Dizem os xamãs e videntes Toltecas que no mundo material, o semelhante repele o semelhante como os pólos de um imã. Os opostos se atraem nesse universo. No plano transcendente, onde circulam forças espirituais, onde apenas a Luz e a verdade prevalecem, o semelhante atrai o semelhante e por isso, aqueles que se libertam da necessidade de serem aceitos de acordo com as regras dos outros, aqueles que se conectam consigo mesmos e com a Realidade, se sentem atraídos e se ligam e se unem com os que estão fazendo a mesma caminhada em direção à Luz.

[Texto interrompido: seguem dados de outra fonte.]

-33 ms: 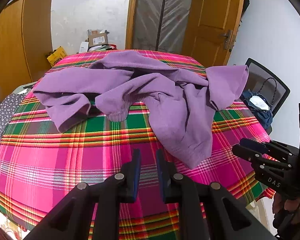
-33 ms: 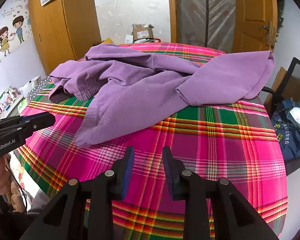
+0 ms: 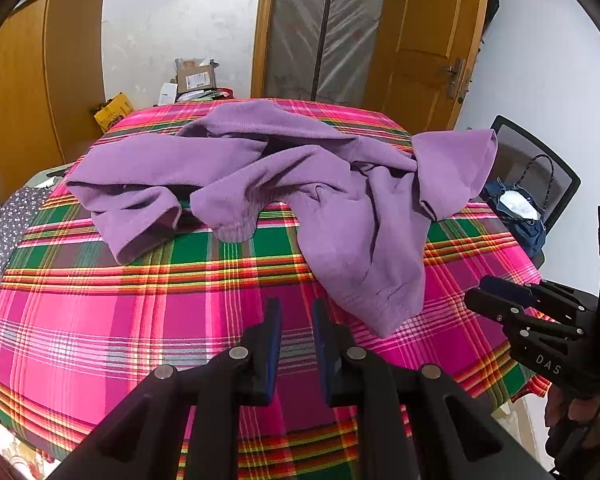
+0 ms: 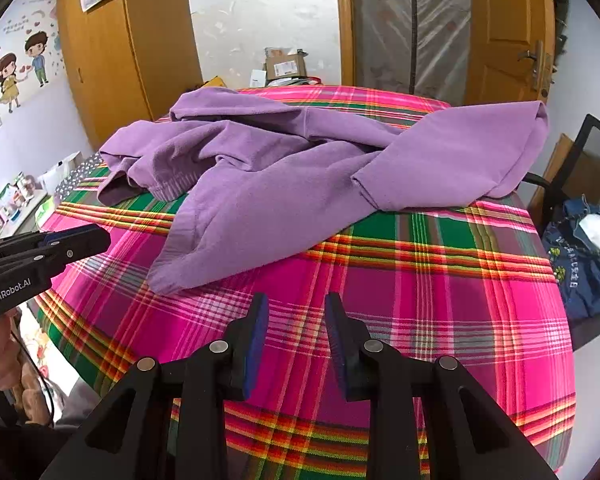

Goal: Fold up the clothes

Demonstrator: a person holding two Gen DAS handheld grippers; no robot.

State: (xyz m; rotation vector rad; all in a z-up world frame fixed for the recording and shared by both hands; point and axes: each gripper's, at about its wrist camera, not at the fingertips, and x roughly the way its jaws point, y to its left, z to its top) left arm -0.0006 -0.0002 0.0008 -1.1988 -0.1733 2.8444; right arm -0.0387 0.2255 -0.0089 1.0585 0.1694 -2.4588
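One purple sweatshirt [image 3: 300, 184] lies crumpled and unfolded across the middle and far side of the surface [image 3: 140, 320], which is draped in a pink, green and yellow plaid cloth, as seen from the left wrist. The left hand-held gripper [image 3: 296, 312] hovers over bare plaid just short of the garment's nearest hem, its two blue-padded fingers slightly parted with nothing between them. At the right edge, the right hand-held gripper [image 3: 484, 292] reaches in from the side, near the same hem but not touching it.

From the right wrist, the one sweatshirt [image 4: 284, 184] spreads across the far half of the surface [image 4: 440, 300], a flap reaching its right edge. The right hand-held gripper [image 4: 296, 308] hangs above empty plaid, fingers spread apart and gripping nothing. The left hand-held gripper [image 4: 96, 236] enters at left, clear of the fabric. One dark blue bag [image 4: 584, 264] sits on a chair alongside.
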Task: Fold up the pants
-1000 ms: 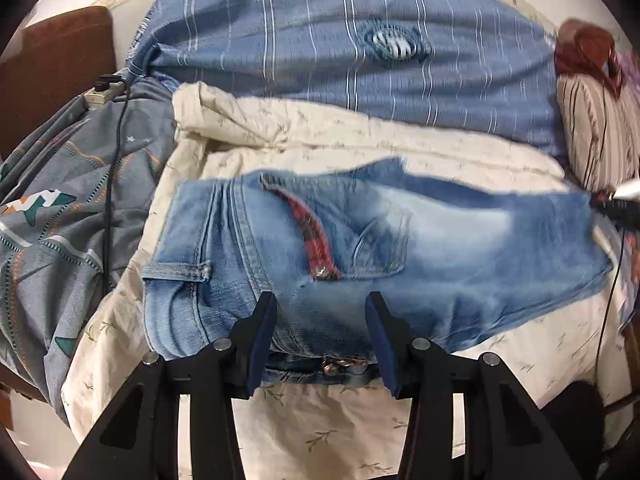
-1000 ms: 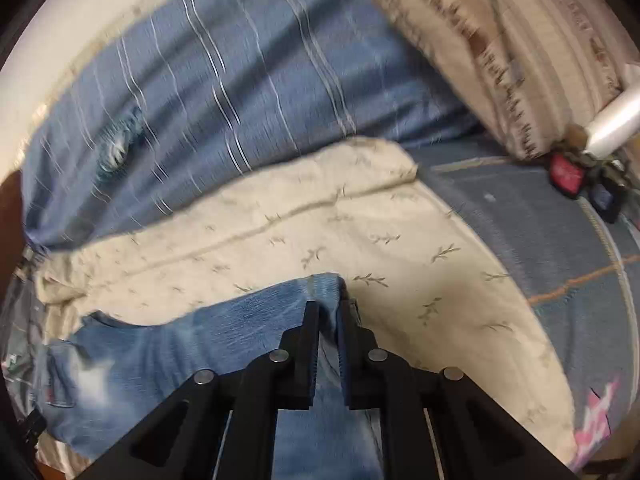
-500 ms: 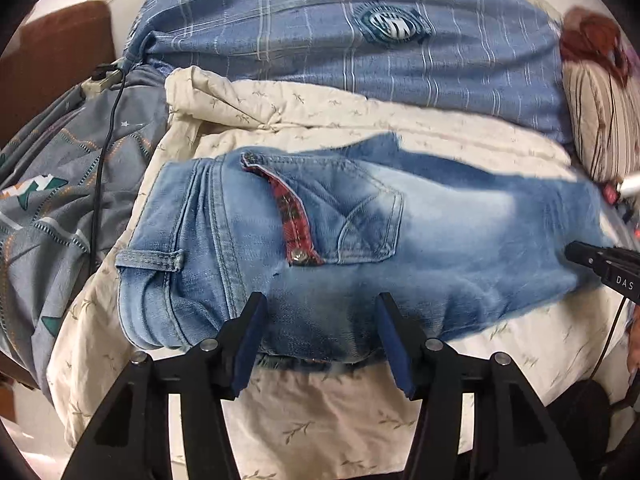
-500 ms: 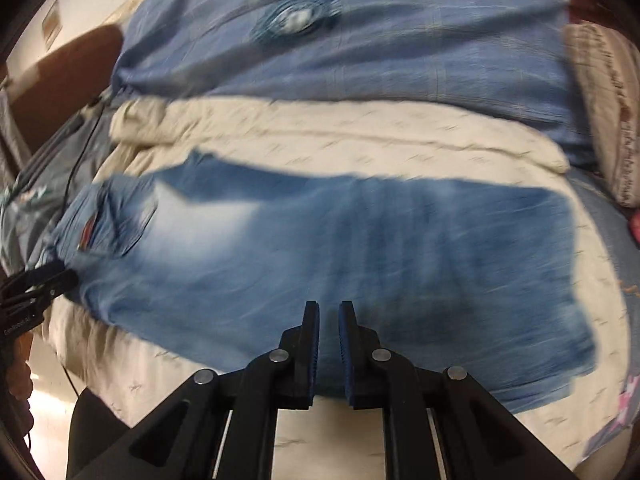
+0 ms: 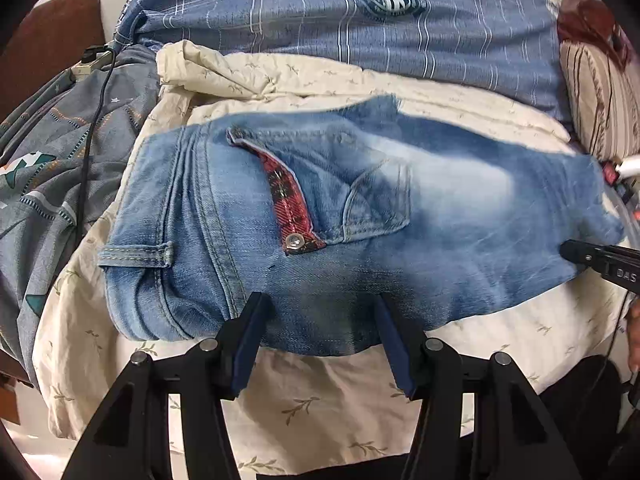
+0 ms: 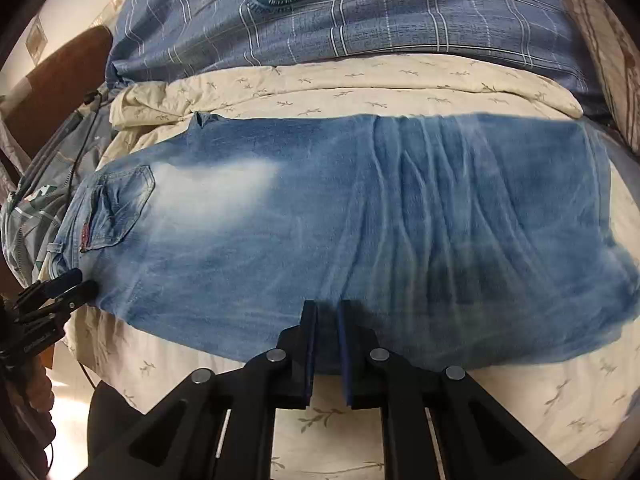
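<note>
Faded blue jeans [image 5: 360, 232] lie flat across a cream leaf-print quilt [image 5: 320, 392], waistband to the left, a back pocket with red plaid flap facing up. They also fill the right wrist view [image 6: 360, 232]. My left gripper [image 5: 320, 308] is open, its jaws wide apart at the jeans' near edge by the waist, holding nothing. My right gripper [image 6: 326, 312] has its jaws close together with a narrow gap, over the near edge at mid-leg; no cloth shows between them. Its tip shows in the left wrist view [image 5: 600, 260].
A blue checked duvet [image 5: 340, 20] lies behind the quilt. A grey patterned blanket [image 5: 52, 160] with a black cable [image 5: 86, 148] is at the left. A striped pillow [image 5: 600, 100] is at the right. A brown headboard [image 5: 48, 48] is at the far left.
My right gripper let go of the leg hem and swung back to the near edge at mid-leg. My left gripper drew back slightly. The jeans now lie flat.
</note>
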Motion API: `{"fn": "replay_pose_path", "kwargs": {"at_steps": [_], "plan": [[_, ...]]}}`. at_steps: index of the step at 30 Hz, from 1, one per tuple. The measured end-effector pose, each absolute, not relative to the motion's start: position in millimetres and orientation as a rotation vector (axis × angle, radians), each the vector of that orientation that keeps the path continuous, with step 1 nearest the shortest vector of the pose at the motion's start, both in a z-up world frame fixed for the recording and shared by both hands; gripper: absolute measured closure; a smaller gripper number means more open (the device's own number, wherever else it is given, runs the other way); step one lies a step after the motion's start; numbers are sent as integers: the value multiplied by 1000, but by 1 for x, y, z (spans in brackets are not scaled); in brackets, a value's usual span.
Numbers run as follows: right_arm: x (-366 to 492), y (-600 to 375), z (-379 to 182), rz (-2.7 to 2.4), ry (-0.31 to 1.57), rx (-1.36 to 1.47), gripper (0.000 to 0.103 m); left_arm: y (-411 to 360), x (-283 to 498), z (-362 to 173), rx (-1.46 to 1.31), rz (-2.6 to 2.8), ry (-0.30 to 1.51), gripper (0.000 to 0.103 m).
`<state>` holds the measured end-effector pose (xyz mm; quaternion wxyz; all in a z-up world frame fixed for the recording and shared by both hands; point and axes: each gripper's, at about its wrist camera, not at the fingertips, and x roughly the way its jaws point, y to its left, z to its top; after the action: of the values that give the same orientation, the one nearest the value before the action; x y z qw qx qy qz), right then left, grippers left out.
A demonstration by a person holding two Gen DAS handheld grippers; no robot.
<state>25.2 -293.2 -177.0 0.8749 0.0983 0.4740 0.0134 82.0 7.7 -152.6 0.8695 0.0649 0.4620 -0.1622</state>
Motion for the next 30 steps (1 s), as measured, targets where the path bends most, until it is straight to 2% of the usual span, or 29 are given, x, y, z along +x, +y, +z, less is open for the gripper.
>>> {"fn": "replay_pose_path", "kwargs": {"at_steps": [7,10,18,26,28,30], "plan": [[74,-257,-125,226,868,158,91,38,80,-107,77,-294,813,43],[110,-228,-116,282,862,129,91,47,94,-108,69,-278,830,43],[192,-175,-120,325,864,-10,91,81,104,-127,77,-194,882,43],[239,-155,-153,351,999,-201,91,85,110,-157,78,-231,960,42],[244,-151,-162,352,1036,-215,91,88,115,-166,89,-203,986,34],[248,-151,-168,334,1060,-228,91,94,122,-173,37,-209,1014,33]]}}
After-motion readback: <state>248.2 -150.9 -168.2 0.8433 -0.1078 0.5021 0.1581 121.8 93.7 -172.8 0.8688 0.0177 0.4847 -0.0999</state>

Por isso não é preciso sofrer de solidão, não é preciso se apegar à formulas e comportamentos que nos dêem a ilusão de aceitação, não é necessário ter medo de estarmos separados do mundo, pois o mundo real está se apresentando para os que experimentaram o desapego, os que venceram o medo e ousaram ser eles mesmos.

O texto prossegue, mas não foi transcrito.